Morgan Housel’s latest book is a gem into human behaviour and how we can learn from history and patterns to understand the future, as well as position our investments to benefit from it. Here are my biggest takeaways.
I recently finished reading Morgan Housel’s second book, “Same as Ever: A Guide to What Never Changes” on the long drive back from Cameron Highlands with my family. For those of you who find the name unfamiliar, Housel is one of the best finance writers of our time, with a knack for distilling complex financial information into simple, understandable concepts. He’s one of my favourite finance writers, and one who greatly inspires me in my finance work as well.
Released only recently in November 2023, his latest book is about mankind’s behavioural patterns and ways of thinking that oddly enough, do not seem to change over time. Housel dives into these patterns, and then consistently brings his narrative back to what we can learn from distinct patterns of human behavior. He posits that if we can understand those things that never change, Housel posits, we’ll have better insight to what the future holds.
And that will make us better investors, too.
The book opens with a thought-provoking quote:
“I very frequently get the question: “What’s going to change in the next 10 years?”
It’s a very common one. I almost never get the question: “What’s not going to change in the next 10 years?”
That second question is actually the more important of the two — because you can build a business strategy around the things that are stable in time.
Jeff Bezos, Amazon’s founder
Indeed, Bezos built Amazon’s retail business by focusing on the one thing he knew that customers would always want: low prices and fast delivery.
What will NOT change in the next 10 years, and how are your investments positioned for it?
This is an interesting way to reverse your thought process when it comes to evaluating businesses, stocks and investments. Instead of fretting over whether interest rates will rise or fall in the next quarter, or whether the S&P will crash, it might be better worth our time to ask the perennial question of:
“What will NOT change in the next 10 years instead, and how is this company (that I’m interested in) positioning itself to deliver this?”

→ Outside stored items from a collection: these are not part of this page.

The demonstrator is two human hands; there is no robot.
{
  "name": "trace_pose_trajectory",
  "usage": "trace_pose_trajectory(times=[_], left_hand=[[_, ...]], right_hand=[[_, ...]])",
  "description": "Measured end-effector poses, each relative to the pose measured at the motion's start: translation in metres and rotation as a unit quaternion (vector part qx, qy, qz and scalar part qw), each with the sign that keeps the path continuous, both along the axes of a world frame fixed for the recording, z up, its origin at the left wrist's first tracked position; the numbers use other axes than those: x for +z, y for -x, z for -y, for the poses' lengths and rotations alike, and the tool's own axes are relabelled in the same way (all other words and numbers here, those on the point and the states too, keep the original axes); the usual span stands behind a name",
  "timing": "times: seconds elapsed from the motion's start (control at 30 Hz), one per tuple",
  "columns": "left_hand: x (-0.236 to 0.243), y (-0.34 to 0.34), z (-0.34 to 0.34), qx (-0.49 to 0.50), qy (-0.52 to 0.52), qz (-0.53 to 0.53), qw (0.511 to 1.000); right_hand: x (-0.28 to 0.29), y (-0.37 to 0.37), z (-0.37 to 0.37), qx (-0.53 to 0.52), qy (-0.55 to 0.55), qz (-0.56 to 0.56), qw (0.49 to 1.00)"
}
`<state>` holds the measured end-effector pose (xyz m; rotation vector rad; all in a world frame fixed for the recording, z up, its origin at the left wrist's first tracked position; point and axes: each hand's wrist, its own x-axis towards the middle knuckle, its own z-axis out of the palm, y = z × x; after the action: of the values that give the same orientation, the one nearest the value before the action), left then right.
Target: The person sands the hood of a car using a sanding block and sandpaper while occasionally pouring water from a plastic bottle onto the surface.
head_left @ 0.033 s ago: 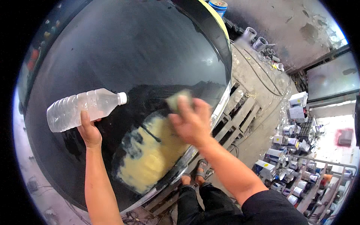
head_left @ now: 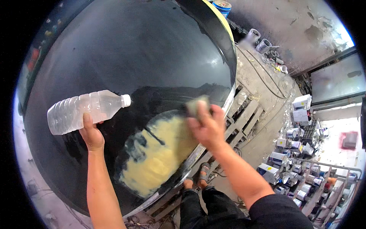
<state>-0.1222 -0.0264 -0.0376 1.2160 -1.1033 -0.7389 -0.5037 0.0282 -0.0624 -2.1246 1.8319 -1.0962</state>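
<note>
A clear ribbed plastic bottle (head_left: 78, 110) with a white cap lies tilted in my left hand (head_left: 92, 136), fingers wrapped round its underside. It is held over the dark, glossy car panel (head_left: 126, 49). My right hand (head_left: 211, 128) grips a grey-green sanding pad (head_left: 196, 106), blurred by motion, against the panel near its right edge. Below and left of that hand lies a patch of yellow filler (head_left: 152, 162) with uneven, smeared edges and dark streaks. The panel around the patch looks wet.
Wooden pallets (head_left: 244, 118) lie on the dusty floor beside the panel. A cable (head_left: 263, 74) runs over the floor. Several paint cans (head_left: 280, 162) crowd the right side, some on a rack (head_left: 324, 191). A blue bucket (head_left: 222, 7) stands at the far end.
My right hand has slid with the sanding pad to the right, toward the panel's edge. My left hand and the bottle have barely moved.
</note>
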Motion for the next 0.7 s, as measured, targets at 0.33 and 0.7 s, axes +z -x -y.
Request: trace_pose_trajectory(times=[0.33,0.7], left_hand=[[-0.006,0.014,0.003,-0.04,0.041,-0.067,0.996],[-0.004,0.018,0.006,-0.035,0.063,-0.049,0.996]], right_hand=[[0.029,-0.092,0.047,0.054,0.036,-0.016,0.998],[0.026,-0.098,0.052,0.061,0.087,-0.049,0.993]])
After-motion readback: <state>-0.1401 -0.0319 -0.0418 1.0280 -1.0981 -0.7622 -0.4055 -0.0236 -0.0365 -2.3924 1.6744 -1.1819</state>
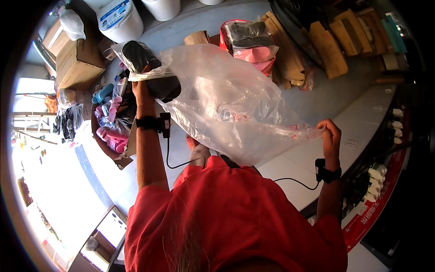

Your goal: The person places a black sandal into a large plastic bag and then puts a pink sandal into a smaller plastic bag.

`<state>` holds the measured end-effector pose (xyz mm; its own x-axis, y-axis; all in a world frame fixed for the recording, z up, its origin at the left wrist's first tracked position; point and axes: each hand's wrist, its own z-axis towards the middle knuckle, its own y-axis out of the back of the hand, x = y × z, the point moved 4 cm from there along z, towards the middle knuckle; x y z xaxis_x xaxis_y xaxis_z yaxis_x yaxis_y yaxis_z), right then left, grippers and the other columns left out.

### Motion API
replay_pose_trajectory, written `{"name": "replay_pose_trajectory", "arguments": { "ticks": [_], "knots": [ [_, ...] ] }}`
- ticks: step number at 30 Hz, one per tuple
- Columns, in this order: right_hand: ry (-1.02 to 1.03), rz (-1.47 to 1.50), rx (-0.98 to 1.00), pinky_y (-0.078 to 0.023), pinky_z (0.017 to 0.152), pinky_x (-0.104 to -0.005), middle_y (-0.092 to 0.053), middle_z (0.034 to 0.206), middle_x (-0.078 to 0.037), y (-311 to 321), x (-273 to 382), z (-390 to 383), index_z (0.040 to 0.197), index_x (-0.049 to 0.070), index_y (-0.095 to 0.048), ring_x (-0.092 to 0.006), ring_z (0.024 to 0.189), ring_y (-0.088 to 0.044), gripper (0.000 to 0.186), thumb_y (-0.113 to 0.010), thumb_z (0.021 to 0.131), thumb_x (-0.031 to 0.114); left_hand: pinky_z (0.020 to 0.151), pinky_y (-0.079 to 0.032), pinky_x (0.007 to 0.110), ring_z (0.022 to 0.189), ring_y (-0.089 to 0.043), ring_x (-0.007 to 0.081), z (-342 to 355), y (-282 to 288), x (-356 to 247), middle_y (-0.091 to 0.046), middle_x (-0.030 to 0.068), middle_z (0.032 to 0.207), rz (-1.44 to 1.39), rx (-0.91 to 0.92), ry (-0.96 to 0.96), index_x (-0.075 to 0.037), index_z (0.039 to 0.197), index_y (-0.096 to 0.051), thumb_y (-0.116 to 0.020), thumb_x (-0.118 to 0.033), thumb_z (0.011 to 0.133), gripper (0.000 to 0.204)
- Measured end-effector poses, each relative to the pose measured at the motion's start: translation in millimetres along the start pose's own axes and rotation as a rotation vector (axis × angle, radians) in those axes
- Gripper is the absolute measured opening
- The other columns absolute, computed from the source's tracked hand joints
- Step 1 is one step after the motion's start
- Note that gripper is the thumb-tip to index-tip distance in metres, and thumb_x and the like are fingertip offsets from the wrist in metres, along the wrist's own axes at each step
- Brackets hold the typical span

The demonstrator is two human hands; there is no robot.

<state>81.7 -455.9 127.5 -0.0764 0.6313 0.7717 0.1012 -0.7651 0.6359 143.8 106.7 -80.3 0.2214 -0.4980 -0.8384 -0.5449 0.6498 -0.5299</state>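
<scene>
A large clear plastic bag [217,95] with red print stretches in front of me between my two hands. My left hand [141,86] is closed at its left end, gripping the bag's edge along with a long dark thing [166,87] rounded like a shoe or slipper. Part of that dark thing shows through the film, and its exact kind is not clear. At the bag's far right corner, my right hand [331,133] pinches the gathered plastic and holds it out taut. Both wrists wear black straps with small cabled boxes.
Left of my legs, an open cardboard box [102,136] holds colourful slippers. Taller cartons [79,65] and white buckets [120,22] stand beyond. A red bag [253,54] of packed goods and flattened cardboard [285,54] lie ahead. White cabinets [358,122] run along the right.
</scene>
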Motion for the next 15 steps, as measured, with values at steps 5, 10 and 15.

SG Budget Babe, as inspired by Jeff Bezos’ quote
Indeed, when I applied this to the stocks that I’ve been buying up lately, the answer gave me tremendous clarity into WHY those businesses made sense before moving onto their valuations next.
Try it for your next investment exercise – you might be surprised.
The book is full of wisdom and insights into human psychology, behaviour and history, so I encourage you to pick up a copy of the book and read it all for yourself. As for personal finance takeaways, here’s another one from the book that I loved and wanted to share:
Volatility is inevitable in capitalist economies and the stock market
Housel references a thesis put forward by famed economist Hyman Minsky in the 1960s, who came up with this idea that he called the financial instability hypothesis:
When the economy is stable, people get optimistic. And when they get optimistic, they go into debt. And when they go into debt, the economy becomes unstable. So the reason the economy becomes unstable is because it used to be stable. Therefore, he said, you can never imagine a world in which there are no recessions, no booms and busts, because the absence of recessions is actually what creates recessions.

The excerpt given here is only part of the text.